• Exercise directions:
With pictures excluded, repeat exactly the lines from the one containing "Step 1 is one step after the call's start" through the last line of the material below.

• Dataset content:
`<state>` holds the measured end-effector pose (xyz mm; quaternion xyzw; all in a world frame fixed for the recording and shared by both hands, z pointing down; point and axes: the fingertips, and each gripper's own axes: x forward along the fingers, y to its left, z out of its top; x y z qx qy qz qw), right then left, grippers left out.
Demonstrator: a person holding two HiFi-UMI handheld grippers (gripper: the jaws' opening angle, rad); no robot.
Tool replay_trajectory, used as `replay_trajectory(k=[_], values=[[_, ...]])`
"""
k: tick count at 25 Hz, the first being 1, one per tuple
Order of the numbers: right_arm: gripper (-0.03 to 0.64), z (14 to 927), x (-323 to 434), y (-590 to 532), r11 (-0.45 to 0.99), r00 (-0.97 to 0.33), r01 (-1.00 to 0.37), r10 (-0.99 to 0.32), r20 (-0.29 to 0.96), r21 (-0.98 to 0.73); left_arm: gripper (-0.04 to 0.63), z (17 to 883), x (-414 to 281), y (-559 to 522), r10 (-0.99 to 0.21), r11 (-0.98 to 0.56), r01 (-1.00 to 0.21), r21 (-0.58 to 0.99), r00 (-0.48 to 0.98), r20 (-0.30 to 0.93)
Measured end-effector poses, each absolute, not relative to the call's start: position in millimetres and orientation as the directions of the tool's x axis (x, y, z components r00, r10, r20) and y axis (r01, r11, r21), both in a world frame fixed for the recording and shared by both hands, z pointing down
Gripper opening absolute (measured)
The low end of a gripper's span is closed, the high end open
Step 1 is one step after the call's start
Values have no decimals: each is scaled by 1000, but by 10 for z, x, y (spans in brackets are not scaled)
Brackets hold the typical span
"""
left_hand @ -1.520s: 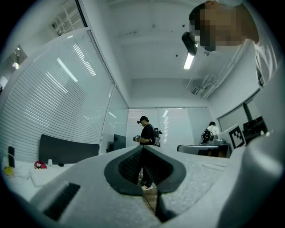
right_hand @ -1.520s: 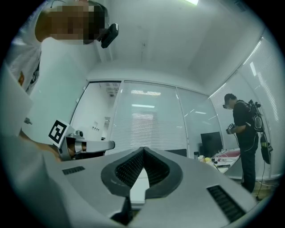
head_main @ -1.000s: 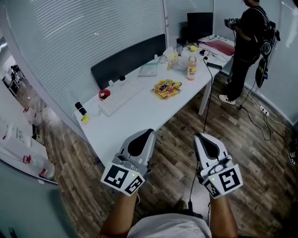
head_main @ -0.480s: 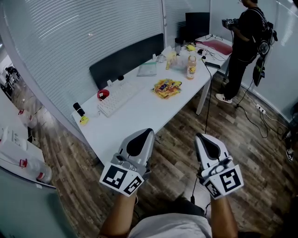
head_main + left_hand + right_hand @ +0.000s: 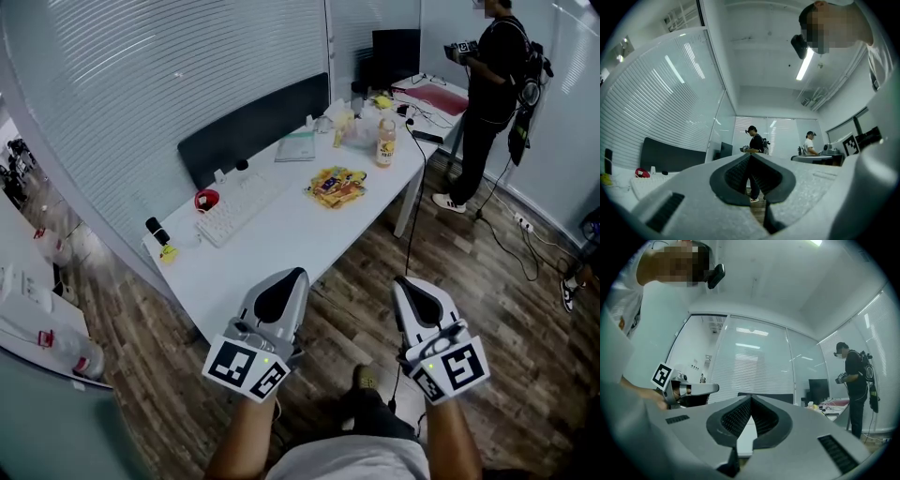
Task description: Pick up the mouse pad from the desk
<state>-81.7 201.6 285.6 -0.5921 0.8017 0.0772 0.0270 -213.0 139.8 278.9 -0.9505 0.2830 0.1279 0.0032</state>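
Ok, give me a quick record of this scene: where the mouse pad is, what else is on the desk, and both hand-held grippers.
desk: white, holds keyboard, snack packets, orange bottle
mouse pad: dark, long, at the desk's far edge by the blinds, untouched
left hand-held gripper: shut, empty, short of the desk's near edge
right hand-held gripper: shut, empty, over the wood floor
bystander: person standing at the desk's far end

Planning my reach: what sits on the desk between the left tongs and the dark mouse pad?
In the head view, a white keyboard lies on the desk between the left tongs and the mouse pad.
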Motion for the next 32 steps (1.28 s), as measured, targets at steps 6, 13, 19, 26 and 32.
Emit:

• Problem solution:
Step 1 is one step after the call's start
Values have no decimals: each is scaled by 1000, but by 10 for z, x, y (spans in brackets are not scaled)
Brackets hold the typical span
"""
left_hand @ -1.520s: 
right_hand @ -1.520s: 
head_main @ -1.000s: 
head_main @ -0.480s: 
head_main + left_hand + right_hand @ +0.000s: 
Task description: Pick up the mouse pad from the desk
<state>-81.7 201.6 285.6 -0.5921 0.8017 0.0772 0.0270 -213.0 139.8 278.9 -0.9505 0.2830 0.1279 0.0032</state>
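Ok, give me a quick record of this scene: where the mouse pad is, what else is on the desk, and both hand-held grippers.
desk: white, holds keyboard, snack packets, orange bottle
mouse pad: dark, long, at the desk's far edge by the blinds, untouched
left hand-held gripper: shut, empty, short of the desk's near edge
right hand-held gripper: shut, empty, over the wood floor
bystander: person standing at the desk's far end

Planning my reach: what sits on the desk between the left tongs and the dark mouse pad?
In the head view, a white keyboard lies on the desk between the left tongs and the mouse pad.
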Motion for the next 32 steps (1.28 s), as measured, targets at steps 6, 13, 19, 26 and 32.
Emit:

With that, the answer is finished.